## [What you are asked to do]
Go through the material below and copy all lines with "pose".
[Data extract — start]
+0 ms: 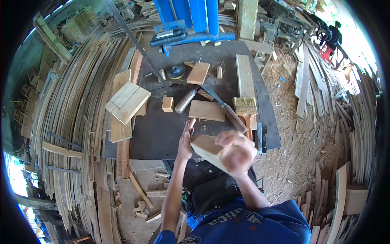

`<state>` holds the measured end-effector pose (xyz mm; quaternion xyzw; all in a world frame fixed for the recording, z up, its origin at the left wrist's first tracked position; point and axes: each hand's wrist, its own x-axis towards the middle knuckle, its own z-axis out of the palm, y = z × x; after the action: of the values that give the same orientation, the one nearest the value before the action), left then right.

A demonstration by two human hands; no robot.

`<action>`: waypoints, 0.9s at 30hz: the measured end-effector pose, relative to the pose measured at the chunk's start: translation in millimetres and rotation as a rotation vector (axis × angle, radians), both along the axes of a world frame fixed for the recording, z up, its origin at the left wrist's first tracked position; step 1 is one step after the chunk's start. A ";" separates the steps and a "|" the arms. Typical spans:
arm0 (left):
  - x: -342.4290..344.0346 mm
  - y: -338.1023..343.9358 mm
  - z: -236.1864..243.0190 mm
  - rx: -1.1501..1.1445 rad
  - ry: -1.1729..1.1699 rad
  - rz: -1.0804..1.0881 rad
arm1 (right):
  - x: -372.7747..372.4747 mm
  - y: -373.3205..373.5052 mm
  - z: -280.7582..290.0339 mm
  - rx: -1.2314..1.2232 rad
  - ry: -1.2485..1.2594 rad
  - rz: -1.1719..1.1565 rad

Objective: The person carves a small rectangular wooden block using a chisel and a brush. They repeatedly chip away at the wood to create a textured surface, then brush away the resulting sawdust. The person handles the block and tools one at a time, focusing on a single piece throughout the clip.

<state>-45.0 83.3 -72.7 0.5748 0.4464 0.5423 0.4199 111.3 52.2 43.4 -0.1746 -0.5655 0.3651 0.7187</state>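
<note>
A thick pale wooden block [208, 149] is raised over the near edge of the dark table. My right hand [236, 153] is closed around its right end, smeared by motion. Beside the block's left end, my left hand [186, 140] has its fingers stretched out and pointing away from me; whether the palm touches the wood is hard to tell. Just beyond lie a flat wooden board [206, 111] and a hammer-like tool [227, 110] with a dark head and wooden handle. A wide paintbrush [245, 110] rests to the right, bristles away from me.
On the dark table [162, 142] are a small wooden cube [167, 104], a reddish wooden piece [198, 73], a round black disc [176, 72] and a long plank [244, 75]. A grooved board [128, 101] lies left. Stacked strips [77, 93] flank the table; a blue metal stand [199, 20] rises behind.
</note>
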 end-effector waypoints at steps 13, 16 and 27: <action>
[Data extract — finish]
## [Task answer]
`<state>` holds the measured end-effector pose (xyz mm; quaternion xyzw; all in a world frame fixed for the recording, z up, its origin at the left wrist's first tracked position; point and axes: each hand's wrist, its own x-axis towards the middle knuckle, its own z-axis out of the palm, y = z × x; after the action: of the values that give the same orientation, the one nearest the value before the action), left then right.
`<action>`: waypoints, 0.9s at 30hz: the measured end-effector pose, relative to the pose measured at the chunk's start: translation in millimetres and rotation as a rotation vector (axis × angle, radians), both along the axes of a world frame fixed for the recording, z up, its origin at the left wrist's first tracked position; step 1 is one step after the chunk's start. A ";" separates the steps and a "|" the arms. Typical spans:

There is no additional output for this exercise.